Per mostrarci come lavorano, ci portano a Bisuschio in un cantiere industriale. Le montagne innevate svettano sul capannone da cui entrano ed escono operai al lavoro. «Stiamo realizzando – spiega Umberto, 45 anni – l’ampliamento del reparto di produzione, con impianti elettrici, di sicurezza e per le unità di trattamento aria, quindi per ventilazione, riscaldamento e raffrescamento di uffici e magazzini. Abbiamo già installato anche il fotovoltaico». Si tratta di un lavoro corposo, iniziato l’anno scorso e che finirà tra qualche mese. È lui a farci da guida, perché è la figura in azienda che si occupa di tutti i cantieri industriali e del settore pubblico. «Noi tre facciamo tutto – precisa Umberto – ma ci siamo voluti dividere i campi di lavoro. Gabriele, come forse si è già capito, è specializzato in sicurezza e terziario, mentre il Cova (così i due figli chiamano il padre, ndr) è rimasto sul residenziale». Se in quest’ultimo settore il bacino è soprattutto la provincia di Varese, per gli altri la ditta di Besano ha clienti in tutto il Nord Italia, come Veneto, Friuli, Piemonte e Liguria. Niente Svizzera invece, per motivi burocratici e di permessi.

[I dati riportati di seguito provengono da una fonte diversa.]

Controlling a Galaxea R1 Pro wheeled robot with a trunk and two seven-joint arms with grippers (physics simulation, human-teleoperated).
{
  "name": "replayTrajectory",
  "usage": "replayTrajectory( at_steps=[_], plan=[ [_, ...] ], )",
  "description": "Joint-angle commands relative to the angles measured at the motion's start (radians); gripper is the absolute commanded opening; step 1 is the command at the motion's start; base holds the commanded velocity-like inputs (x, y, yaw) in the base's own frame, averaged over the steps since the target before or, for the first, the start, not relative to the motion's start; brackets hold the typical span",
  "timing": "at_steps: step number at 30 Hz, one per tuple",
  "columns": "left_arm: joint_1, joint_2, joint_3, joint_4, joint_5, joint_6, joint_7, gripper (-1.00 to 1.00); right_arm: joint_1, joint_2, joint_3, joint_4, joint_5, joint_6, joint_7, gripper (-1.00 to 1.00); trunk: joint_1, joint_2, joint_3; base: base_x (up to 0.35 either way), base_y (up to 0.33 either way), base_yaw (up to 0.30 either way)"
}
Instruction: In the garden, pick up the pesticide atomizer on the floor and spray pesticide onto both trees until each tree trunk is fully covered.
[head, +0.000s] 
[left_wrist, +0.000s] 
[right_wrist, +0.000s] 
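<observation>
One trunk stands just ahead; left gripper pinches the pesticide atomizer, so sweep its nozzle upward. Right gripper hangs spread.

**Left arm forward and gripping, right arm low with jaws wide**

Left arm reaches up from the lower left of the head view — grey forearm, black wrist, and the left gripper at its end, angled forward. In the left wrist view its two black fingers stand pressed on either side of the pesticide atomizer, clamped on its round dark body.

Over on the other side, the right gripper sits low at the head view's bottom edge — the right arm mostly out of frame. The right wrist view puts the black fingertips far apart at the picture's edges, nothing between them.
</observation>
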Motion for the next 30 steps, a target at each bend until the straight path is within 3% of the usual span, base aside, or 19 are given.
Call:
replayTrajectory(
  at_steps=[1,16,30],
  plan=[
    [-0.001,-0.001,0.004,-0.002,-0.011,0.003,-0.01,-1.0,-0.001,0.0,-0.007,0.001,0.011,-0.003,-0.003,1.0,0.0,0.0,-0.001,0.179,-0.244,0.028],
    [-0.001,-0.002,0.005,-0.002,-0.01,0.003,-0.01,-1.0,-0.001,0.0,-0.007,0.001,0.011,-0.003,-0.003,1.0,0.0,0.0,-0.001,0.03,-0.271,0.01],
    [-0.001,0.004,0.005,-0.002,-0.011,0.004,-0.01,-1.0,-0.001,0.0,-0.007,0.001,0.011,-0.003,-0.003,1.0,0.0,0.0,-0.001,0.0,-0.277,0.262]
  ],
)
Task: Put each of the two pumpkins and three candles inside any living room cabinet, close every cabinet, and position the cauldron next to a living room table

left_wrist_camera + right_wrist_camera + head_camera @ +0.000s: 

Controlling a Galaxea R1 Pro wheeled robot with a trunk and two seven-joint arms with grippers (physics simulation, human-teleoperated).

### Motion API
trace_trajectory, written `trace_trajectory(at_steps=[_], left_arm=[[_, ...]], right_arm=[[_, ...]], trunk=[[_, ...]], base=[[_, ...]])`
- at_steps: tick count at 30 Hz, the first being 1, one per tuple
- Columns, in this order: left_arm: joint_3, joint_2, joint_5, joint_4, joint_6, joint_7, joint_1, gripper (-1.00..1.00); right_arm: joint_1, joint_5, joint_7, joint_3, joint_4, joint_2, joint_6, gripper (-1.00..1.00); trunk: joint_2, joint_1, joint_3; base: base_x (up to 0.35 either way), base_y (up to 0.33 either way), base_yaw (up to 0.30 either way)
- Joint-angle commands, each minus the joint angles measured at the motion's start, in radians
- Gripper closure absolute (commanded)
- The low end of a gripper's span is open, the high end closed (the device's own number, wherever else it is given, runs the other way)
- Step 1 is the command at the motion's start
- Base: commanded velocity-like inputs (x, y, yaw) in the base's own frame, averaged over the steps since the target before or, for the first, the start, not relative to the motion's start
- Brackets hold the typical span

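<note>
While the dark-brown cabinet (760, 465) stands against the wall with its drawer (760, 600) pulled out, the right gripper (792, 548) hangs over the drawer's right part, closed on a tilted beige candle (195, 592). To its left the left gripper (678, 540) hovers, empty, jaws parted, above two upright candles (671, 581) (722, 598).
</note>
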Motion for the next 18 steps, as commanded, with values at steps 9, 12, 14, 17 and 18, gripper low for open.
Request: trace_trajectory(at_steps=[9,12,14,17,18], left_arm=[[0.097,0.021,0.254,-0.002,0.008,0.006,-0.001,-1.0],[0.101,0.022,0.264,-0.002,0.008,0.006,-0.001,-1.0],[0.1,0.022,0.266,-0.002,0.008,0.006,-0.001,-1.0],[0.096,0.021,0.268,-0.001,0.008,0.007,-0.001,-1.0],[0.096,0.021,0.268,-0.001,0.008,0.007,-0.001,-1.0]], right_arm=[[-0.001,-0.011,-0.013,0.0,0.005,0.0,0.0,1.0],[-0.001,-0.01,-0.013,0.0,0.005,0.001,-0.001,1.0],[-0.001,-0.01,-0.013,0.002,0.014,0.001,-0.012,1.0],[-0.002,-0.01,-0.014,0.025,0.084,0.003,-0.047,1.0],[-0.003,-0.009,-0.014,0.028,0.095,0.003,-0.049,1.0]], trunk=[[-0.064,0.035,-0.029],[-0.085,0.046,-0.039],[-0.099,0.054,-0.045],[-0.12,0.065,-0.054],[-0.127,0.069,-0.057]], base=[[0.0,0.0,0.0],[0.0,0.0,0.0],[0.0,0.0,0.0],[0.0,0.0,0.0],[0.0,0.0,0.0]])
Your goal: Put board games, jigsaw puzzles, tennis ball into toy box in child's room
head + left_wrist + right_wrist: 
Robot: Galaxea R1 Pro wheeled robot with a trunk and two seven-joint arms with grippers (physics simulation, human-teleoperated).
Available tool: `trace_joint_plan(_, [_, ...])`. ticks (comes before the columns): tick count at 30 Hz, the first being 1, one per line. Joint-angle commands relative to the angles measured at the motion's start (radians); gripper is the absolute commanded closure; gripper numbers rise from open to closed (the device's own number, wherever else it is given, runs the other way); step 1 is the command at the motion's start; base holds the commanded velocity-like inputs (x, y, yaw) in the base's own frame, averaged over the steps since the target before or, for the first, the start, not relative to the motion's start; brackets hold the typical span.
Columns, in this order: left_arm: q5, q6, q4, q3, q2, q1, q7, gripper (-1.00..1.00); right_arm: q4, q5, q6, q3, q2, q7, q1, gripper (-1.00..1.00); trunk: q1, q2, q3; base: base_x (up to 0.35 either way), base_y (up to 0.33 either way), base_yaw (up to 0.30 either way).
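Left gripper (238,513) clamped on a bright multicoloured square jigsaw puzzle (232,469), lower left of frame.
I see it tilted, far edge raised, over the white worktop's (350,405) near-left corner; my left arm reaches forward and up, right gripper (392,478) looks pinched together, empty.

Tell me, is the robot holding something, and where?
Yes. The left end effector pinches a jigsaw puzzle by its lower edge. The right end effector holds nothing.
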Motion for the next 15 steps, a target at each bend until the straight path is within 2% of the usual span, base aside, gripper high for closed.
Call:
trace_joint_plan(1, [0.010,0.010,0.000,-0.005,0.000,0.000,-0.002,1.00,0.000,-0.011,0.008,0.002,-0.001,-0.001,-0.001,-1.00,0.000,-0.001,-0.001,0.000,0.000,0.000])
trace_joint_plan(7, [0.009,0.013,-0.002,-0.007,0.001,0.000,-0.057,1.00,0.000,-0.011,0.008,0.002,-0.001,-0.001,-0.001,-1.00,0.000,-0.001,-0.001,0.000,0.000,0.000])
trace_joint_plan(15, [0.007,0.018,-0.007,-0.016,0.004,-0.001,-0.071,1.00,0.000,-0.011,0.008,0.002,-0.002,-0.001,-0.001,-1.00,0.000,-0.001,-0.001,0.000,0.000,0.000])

Una battuta finale ce la concede Giuseppe, che a 73 anni è ancora in ufficio e sui cantieri a lavorare. «Ho aperto l’azienda il primo gennaio 1968 e anche per me è stata una scommessa. A quei tempi avevo un posto di lavoro in Svizzera e stavo molto bene. Poi ho visto alcuni amici di qualche anno più grandi di me che si stavano mettendo in proprio. Allora ho deciso di tentare anch’io». L’imprenditore racconta l’evoluzione della sua azienda come qualcosa di naturale e lineare. «I primi tempi sono stati difficili – ammette – ma lo è sempre per tutti. Poi ho iniziato ad assumere, sono nati i miei figli e adesso siamo arrivati qui. Il lavoro è cambiato molto, quello sì. C’è molta più sicurezza e i tecnici sono molto più preparati rispetto a un tempo». Gli impianti scintillanti del cantiere di Bisuschio sono lì a confermarlo.